# Task requirements
Exactly the lines from the opening of the data through the line containing "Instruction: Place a" should be reproduced, please, with nothing added.

# Dataset records
:::::

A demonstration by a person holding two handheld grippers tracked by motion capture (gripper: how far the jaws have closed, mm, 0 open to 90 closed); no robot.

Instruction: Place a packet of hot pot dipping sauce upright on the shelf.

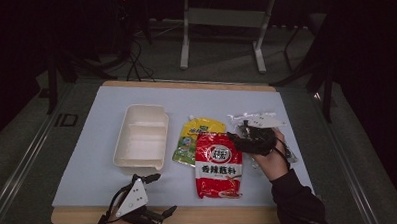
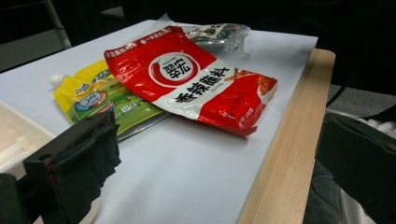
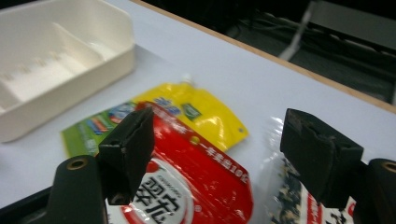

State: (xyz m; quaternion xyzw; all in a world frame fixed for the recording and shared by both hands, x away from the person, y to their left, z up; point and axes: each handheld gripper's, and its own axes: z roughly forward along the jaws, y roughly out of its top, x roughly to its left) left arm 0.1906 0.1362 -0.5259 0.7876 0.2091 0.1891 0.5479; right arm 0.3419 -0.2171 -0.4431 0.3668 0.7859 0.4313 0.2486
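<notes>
Glossy red plastic seasoning pouch [image 1: 219, 164] near centre, overlapping yellow spouted sachet [image 1: 197, 137]. Right gripper [image 1: 239, 139] spread above its far right edge, pinching nothing; left gripper [image 1: 157, 194] spread too. Risk: catching clear packet [image 1: 252, 119] alongside, or slipping off slick film.

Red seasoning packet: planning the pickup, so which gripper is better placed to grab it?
Right. The right gripper hovers open over the red seasoning packet; the left gripper waits near the table's front edge.
</notes>
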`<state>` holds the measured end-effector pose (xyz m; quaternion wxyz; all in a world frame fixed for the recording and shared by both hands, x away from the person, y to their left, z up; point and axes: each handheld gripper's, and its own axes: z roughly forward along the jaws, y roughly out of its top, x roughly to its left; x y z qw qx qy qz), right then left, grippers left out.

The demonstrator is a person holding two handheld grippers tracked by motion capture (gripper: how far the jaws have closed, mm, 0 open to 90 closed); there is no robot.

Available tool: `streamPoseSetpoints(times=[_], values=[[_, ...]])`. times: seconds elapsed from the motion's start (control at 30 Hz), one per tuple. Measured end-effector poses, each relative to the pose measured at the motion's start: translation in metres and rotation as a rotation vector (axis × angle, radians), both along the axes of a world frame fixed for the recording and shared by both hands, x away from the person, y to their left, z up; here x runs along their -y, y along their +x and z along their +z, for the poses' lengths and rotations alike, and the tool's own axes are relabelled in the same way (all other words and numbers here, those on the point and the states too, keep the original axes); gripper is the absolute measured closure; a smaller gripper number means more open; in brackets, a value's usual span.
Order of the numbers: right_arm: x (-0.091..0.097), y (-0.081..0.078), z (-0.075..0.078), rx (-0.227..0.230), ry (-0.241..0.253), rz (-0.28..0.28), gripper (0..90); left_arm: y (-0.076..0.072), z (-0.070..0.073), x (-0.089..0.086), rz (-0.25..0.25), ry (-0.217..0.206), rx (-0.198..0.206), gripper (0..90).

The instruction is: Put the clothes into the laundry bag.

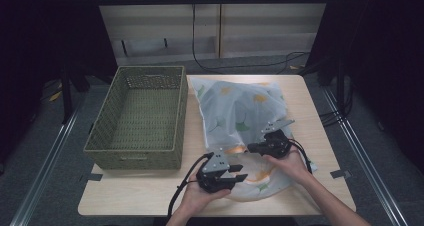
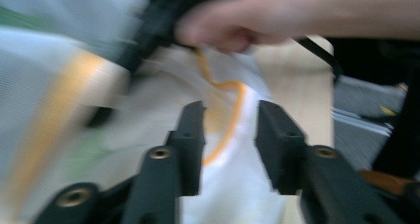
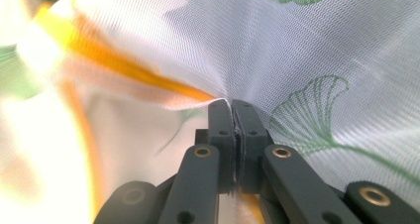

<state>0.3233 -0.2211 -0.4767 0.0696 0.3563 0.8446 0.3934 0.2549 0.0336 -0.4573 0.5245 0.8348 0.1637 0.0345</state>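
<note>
On the table point(image 1: 150, 191), mesh bag point(image 1: 235, 106) pinched in right hand-held gripper point(image 1: 248, 148).

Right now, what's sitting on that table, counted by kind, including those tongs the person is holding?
Woven basket: 1
Mesh bag with leaf print and orange trim: 1
Tongs: 2, the left tongs open over the bag's near edge, the right tongs pinched shut on the mesh
Total: 4
</note>
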Motion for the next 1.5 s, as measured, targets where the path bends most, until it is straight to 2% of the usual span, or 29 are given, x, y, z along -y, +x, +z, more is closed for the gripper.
streamPoseSetpoints(times=[0.07, 0.13, 0.17, 0.27, 0.3, 0.33, 0.37, 0.4, 0.43, 0.5, 0.53, 0.6, 0.63, 0.67, 0.77, 0.8, 0.83, 0.97, 1.03, 1.07, 1.17, 1.2, 1.23, 1.27, 1.3, 1.33, 1.4, 1.43, 1.5], values=[[0.005, -0.011, 0.001, 0.0, 0.002, 0.016, 88.4, 0.005, -0.004, -0.004, 0.055, 0.052, 0.021, 74.8], [0.008, -0.021, 0.0, -0.007, -0.011, 0.031, 88.3, 0.01, -0.013, -0.007, 0.059, 0.093, 0.011, 77.0], [0.009, -0.026, -0.002, -0.008, -0.033, 0.037, 88.3, 0.01, -0.017, -0.008, 0.076, 0.15, 0.014, 77.2], [0.011, -0.037, -0.007, -0.031, -0.056, 0.052, 88.2, 0.015, -0.032, -0.015, 0.121, 0.192, -0.016, 77.5], [0.012, -0.038, -0.009, -0.029, -0.072, 0.057, 88.2, 0.015, -0.035, -0.017, 0.138, 0.215, -0.01, 77.5], [0.014, -0.04, -0.01, -0.039, -0.077, 0.05, 88.2, 0.014, -0.038, -0.02, 0.157, 0.223, -0.015, 77.2], [0.015, -0.04, -0.012, -0.051, -0.071, 0.053, 88.1, 0.016, -0.041, -0.024, 0.173, 0.26, -0.006, 76.3], [0.015, -0.041, -0.014, -0.071, -0.077, 0.067, 87.8, 0.016, -0.044, -0.025, 0.195, 0.273, 0.004, 76.7], [0.016, -0.041, -0.015, -0.076, -0.079, 0.075, 87.7, 0.016, -0.044, -0.025, 0.195, 0.273, 0.004, 77.0], [0.015, -0.043, -0.016, -0.088, -0.077, 0.087, 86.8, 0.017, -0.048, -0.036, 0.232, 0.254, -0.018, 76.4], [0.015, -0.043, -0.015, -0.097, -0.07, 0.084, 84.2, 0.017, -0.047, -0.038, 0.25, 0.283, 0.01, 77.2], [0.015, -0.043, -0.014, -0.099, -0.056, 0.085, 81.1, 0.018, -0.048, -0.041, 0.256, 0.265, -0.007, 77.3], [0.015, -0.044, -0.011, -0.09, -0.045, 0.089, 79.1, 0.019, -0.048, -0.044, 0.26, 0.275, -0.01, 77.4], [0.019, -0.045, -0.007, -0.054, -0.022, 0.079, 72.8, 0.019, -0.047, -0.048, 0.279, 0.271, -0.025, 77.7], [0.025, -0.046, 0.0, -0.029, 0.006, 0.061, 72.5, 0.02, -0.047, -0.053, 0.26, 0.26, -0.042, 77.5], [0.03, -0.047, 0.004, -0.005, 0.02, 0.04, 72.3, 0.019, -0.045, -0.058, 0.254, 0.279, -0.052, 77.5], [0.044, -0.048, 0.007, 0.025, 0.047, -0.026, 74.9, 0.018, -0.045, -0.061, 0.26, 0.27, -0.049, 77.5], [0.062, -0.046, 0.001, 0.037, 0.006, -0.125, 80.9, 0.014, -0.046, -0.066, 0.255, 0.277, -0.044, 77.5], [0.069, -0.042, -0.006, 0.009, -0.025, -0.177, 82.7, 0.013, -0.047, -0.068, 0.259, 0.256, -0.063, 77.4], [0.071, -0.041, -0.01, -0.009, -0.041, -0.19, 82.8, 0.013, -0.046, -0.07, 0.261, 0.264, -0.056, 77.1], [0.071, -0.041, -0.017, -0.023, -0.092, -0.196, 83.7, 0.012, -0.048, -0.071, 0.267, 0.243, -0.063, 76.1], [0.07, -0.042, -0.018, -0.036, -0.111, -0.201, 84.5, 0.012, -0.048, -0.072, 0.262, 0.251, -0.059, 75.6], [0.071, -0.043, -0.019, -0.023, -0.113, -0.192, 84.8, 0.011, -0.048, -0.071, 0.264, 0.242, -0.058, 75.6], [0.07, -0.045, -0.018, -0.027, -0.132, -0.211, 85.4, 0.011, -0.048, -0.072, 0.263, 0.245, -0.059, 75.6], [0.07, -0.046, -0.018, 0.0, -0.148, -0.204, 85.5, 0.011, -0.048, -0.072, 0.268, 0.234, -0.064, 75.6], [0.07, -0.048, -0.018, -0.005, -0.16, -0.216, 85.3, 0.011, -0.048, -0.073, 0.269, 0.237, -0.065, 75.6], [0.071, -0.049, -0.018, 0.003, -0.162, -0.215, 85.1, 0.011, -0.048, -0.072, 0.274, 0.23, -0.073, 75.5], [0.074, -0.051, -0.017, -0.024, -0.144, -0.227, 83.9, 0.012, -0.048, -0.073, 0.269, 0.235, -0.071, 73.3], [0.074, -0.052, -0.018, -0.029, -0.13, -0.226, 81.3, 0.013, -0.048, -0.071, 0.276, 0.223, -0.078, 67.3]])
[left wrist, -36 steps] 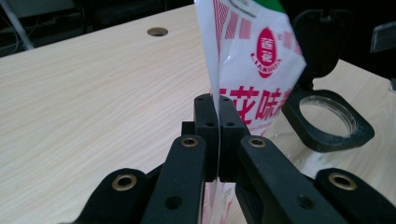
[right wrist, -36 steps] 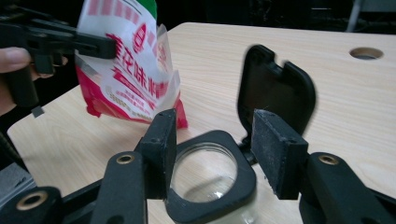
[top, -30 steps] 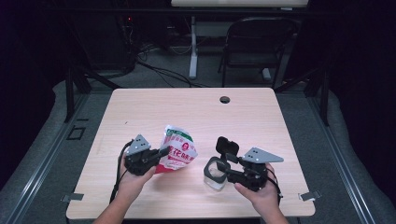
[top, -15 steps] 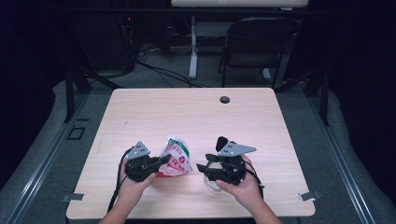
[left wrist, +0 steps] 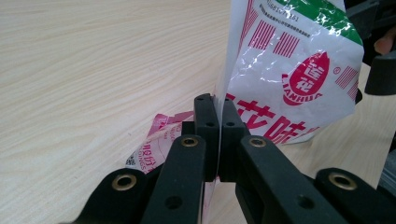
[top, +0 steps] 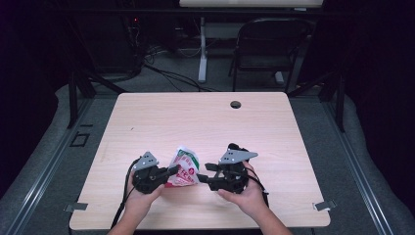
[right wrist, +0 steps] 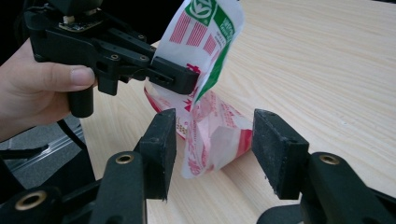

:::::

# Answer space
A demonstration by a person holding two handheld grippers tracked by motion capture (gripper: how far the jaws have closed, mm, 0 open to 90 closed); no robot.

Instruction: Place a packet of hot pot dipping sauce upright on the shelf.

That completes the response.